## Records to use
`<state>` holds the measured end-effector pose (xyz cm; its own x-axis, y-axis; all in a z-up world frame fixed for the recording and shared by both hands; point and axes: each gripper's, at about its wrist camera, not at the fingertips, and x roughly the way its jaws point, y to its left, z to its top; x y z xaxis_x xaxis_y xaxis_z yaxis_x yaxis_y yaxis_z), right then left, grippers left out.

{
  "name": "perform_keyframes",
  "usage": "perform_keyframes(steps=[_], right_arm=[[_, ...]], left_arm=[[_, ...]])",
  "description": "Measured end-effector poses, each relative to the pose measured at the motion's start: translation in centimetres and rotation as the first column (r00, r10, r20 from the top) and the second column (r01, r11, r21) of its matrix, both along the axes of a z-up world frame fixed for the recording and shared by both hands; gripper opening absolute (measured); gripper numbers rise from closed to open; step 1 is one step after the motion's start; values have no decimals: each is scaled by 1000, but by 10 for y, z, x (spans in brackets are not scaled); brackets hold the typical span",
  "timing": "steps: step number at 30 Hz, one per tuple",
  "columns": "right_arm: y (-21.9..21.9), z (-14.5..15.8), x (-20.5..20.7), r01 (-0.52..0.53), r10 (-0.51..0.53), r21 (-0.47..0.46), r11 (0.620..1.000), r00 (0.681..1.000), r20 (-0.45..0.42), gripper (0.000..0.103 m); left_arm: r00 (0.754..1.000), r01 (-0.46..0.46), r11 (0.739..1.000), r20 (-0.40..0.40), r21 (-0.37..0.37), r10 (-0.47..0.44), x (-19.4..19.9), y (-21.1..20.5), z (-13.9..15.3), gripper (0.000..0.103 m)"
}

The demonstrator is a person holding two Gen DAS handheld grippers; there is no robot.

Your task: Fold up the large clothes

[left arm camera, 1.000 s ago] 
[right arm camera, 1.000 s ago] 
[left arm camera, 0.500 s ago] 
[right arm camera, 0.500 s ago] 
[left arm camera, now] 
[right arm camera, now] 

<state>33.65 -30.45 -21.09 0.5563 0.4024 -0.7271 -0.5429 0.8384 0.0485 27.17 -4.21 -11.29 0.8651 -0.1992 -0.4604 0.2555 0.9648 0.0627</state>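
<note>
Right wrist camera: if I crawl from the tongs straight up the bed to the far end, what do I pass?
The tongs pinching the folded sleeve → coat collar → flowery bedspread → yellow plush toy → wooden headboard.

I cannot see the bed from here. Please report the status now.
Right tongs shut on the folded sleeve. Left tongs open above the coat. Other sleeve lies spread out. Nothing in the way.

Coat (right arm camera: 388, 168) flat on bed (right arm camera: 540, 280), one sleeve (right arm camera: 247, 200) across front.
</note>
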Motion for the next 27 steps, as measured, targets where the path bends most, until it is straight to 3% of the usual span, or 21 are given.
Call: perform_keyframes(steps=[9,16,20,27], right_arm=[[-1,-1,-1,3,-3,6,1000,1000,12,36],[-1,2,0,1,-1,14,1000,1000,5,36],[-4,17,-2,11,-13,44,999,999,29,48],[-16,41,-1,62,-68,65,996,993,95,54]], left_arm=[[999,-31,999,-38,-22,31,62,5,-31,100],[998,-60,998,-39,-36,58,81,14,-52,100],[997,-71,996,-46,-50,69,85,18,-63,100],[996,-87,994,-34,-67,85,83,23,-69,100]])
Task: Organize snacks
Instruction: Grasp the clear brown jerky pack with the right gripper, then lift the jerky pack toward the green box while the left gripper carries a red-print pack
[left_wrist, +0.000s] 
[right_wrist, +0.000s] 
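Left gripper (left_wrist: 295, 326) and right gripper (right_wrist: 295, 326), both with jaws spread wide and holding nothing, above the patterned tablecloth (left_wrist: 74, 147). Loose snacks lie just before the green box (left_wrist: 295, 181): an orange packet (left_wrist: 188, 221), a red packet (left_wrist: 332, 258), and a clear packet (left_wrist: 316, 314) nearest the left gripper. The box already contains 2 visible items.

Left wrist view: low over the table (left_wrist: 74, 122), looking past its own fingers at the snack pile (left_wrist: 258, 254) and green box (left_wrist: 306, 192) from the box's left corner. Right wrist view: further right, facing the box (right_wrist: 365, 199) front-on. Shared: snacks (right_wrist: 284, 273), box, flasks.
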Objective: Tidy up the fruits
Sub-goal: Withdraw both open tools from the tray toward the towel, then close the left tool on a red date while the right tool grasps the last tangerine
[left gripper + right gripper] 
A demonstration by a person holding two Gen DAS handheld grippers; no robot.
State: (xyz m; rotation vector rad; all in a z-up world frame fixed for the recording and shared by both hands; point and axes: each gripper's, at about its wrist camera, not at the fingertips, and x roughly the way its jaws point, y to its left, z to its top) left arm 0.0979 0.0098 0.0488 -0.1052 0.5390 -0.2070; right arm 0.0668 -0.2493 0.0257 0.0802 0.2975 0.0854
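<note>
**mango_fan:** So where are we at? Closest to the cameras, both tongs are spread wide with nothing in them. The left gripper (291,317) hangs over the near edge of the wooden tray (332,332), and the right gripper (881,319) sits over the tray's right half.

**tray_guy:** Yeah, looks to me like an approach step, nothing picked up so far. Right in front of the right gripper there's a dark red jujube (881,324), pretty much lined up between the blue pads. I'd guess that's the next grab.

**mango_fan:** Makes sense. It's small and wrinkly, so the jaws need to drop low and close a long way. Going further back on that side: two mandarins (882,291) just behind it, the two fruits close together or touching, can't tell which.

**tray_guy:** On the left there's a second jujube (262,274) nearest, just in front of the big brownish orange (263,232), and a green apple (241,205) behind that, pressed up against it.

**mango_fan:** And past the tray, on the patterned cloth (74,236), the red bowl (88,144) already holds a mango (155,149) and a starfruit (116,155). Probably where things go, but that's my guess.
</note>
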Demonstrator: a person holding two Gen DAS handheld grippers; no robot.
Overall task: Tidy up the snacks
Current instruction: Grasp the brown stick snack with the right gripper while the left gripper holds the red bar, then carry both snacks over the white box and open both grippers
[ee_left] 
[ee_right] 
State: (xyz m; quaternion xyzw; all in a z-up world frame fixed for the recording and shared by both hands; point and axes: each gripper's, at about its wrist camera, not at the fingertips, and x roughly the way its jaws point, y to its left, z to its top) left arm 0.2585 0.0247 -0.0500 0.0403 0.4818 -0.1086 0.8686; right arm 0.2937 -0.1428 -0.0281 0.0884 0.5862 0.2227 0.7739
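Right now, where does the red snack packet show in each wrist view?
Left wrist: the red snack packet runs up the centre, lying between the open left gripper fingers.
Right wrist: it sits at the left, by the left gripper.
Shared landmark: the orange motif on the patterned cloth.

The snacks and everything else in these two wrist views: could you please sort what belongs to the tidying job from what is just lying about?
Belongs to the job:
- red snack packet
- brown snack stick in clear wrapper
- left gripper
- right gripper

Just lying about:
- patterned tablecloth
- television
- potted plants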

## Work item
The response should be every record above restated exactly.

## Response to this exercise
`<state>` holds the measured end-effector pose (xyz cm; its own x-axis, y-axis; all in a z-up world frame fixed for the recording and shared by both hands; point and axes: each gripper's, at about its wrist camera, not at the fingertips, and x roughly the way its jaws point, y to its left, z to its top; x y z xaxis_x xaxis_y xaxis_z yaxis_x yaxis_y yaxis_z), right then left, grippers left out.

{
  "name": "perform_keyframes",
  "usage": "perform_keyframes(steps=[_], right_arm=[[_, ...]], left_arm=[[_, ...]])",
  "description": "Measured end-effector poses, each relative to the pose measured at the motion's start: translation in centimetres and rotation as the first column (r00, r10, r20 from the top) and the second column (r01, r11, r21) of its matrix, both along the axes of a z-up world frame fixed for the recording and shared by both hands; gripper opening absolute (measured); gripper numbers rise from closed to open; step 1 is one step after the motion's start; values have no decimals: each is scaled by 1000, but by 10 for y, z, x (spans in brackets are not scaled); brackets hold the typical span",
  "timing": "steps: step number at 30 Hz, one per tuple",
  "columns": "right_arm: y (-21.9..21.9), z (-14.5..15.8), x (-20.5..20.7), r01 (-0.52..0.53), r10 (-0.51..0.53), r21 (-0.47..0.46), r11 (0.620..1.000), r00 (0.681..1.000), r20 (-0.45..0.42), gripper (0.000..0.103 m); left_arm: r00 (0.754..1.000), r01 (-0.46..0.46), r11 (0.739..1.000), r20 (-0.40..0.40), r21 (-0.37..0.37), r10 (-0.47..0.44), x (-19.4..19.9), y (-21.1..20.5), z (-13.9..15.3), gripper (0.000..0.103 m)"
}

The demonstrator is a person holding two Gen DAS handheld grippers; there is no robot.

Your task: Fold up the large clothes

[left arm camera, 1.000 s ago] 
[right arm camera, 1.000 s ago] 
[left arm camera, 0.500 s ago] 
[right arm camera, 0.500 s ago] 
[left arm camera, now] 
[right arm camera, now] 

<state>33.65 -30.45 -21.09 0.5563 0.4024 -0.7271 -0.5429 0.8384 0.0485 27.17 -4.21 -11.29 0.8651 -0.1992 -0.4604 0.2555 0.9648 0.0627</state>
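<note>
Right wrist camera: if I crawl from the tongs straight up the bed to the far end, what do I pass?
The tongs pinching the folded sleeve → coat collar → flowery bedspread → yellow plush toy → wooden headboard.

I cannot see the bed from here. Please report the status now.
Right tongs shut on the folded sleeve. Left tongs open above the coat. Other sleeve lies spread out. Nothing in the way.

Coat (right arm camera: 388, 168) flat on bed (right arm camera: 540, 280), one sleeve (right arm camera: 247, 200) across front.
</note>
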Motion for the next 27 steps, as measured, targets where the path bends most, until it is straight to 3% of the usual span, or 21 are given.
Call: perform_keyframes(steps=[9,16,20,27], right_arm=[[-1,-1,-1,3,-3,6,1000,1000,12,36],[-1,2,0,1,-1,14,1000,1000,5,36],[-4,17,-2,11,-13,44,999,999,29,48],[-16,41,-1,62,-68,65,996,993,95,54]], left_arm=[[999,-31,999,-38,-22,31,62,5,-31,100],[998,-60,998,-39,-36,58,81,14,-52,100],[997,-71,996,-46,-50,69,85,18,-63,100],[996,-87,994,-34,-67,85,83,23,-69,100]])
Task: Organize snacks
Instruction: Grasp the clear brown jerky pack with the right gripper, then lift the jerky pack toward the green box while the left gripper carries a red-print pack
[left_wrist, +0.000s] 
[right_wrist, +0.000s] 
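Left gripper (left_wrist: 295, 326) and right gripper (right_wrist: 295, 326), both with jaws spread wide and holding nothing, above the patterned tablecloth (left_wrist: 74, 147). Loose snacks lie just before the green box (left_wrist: 295, 181): an orange packet (left_wrist: 188, 221), a red packet (left_wrist: 332, 258), and a clear packet (left_wrist: 316, 314) nearest the left gripper. The box already contains 2 visible items.

Left wrist view: low over the table (left_wrist: 74, 122), looking past its own fingers at the snack pile (left_wrist: 258, 254) and green box (left_wrist: 306, 192) from the box's left corner. Right wrist view: further right, facing the box (right_wrist: 365, 199) front-on. Shared: snacks (right_wrist: 284, 273), box, flasks.
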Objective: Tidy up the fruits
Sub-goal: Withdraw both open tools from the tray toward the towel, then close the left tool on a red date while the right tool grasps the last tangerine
[left gripper + right gripper] 
A demonstration by a person holding two Gen DAS handheld grippers; no robot.
State: (xyz m; rotation vector rad; all in a z-up world frame fixed for the recording and shared by both hands; point and axes: each gripper's, at about its wrist camera, not at the fingertips, and x roughly the way its jaws point, y to its left, z to its top) left arm 0.0979 0.0098 0.0488 -0.1052 0.5390 -0.2070; right arm 0.0668 -0.2493 0.0257 0.0802 0.2975 0.0854
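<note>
**mango_fan:** So where are we at? Closest to the cameras, both tongs are spread wide with nothing in them. The left gripper (291,317) hangs over the near edge of the wooden tray (332,332), and the right gripper (881,319) sits over the tray's right half.

**tray_guy:** Yeah, looks to me like an approach step, nothing picked up so far. Right in front of the right gripper there's a dark red jujube (881,324), pretty much lined up between the blue pads. I'd guess that's the next grab.

**mango_fan:** Makes sense. It's small and wrinkly, so the jaws need to drop low and close a long way. Going further back on that side: two mandarins (882,291) just behind it, the two fruits close together or touching, can't tell which.

**tray_guy:** On the left there's a second jujube (262,274) nearest, just in front of the big brownish orange (263,232), and a green apple (241,205) behind that, pressed up against it.

**mango_fan:** And past the tray, on the patterned cloth (74,236), the red bowl (88,144) already holds a mango (155,149) and a starfruit (116,155). Probably where things go, but that's my guess.
</note>
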Demonstrator: a person holding two Gen DAS handheld grippers; no robot.
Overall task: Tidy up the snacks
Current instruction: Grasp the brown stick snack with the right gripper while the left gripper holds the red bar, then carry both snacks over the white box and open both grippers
[ee_left] 
[ee_right] 
State: (xyz m; quaternion xyzw; all in a z-up world frame fixed for the recording and shared by both hands; point and axes: each gripper's, at about its wrist camera, not at the fingertips, and x roughly the way its jaws point, y to its left, z to its top) left arm 0.2585 0.0247 -0.0500 0.0403 0.4818 -0.1086 0.8686; right arm 0.2937 -0.1428 -0.0281 0.0884 0.5862 0.2227 0.7739
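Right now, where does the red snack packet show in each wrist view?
Left wrist: the red snack packet runs up the centre, lying between the open left gripper fingers.
Right wrist: it sits at the left, by the left gripper.
Shared landmark: the orange motif on the patterned cloth.

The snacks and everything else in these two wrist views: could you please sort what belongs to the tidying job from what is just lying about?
Belongs to the job:
- red snack packet
- brown snack stick in clear wrapper
- left gripper
- right gripper

Just lying about:
- patterned tablecloth
- television
- potted plants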

The exercise calls for nothing further.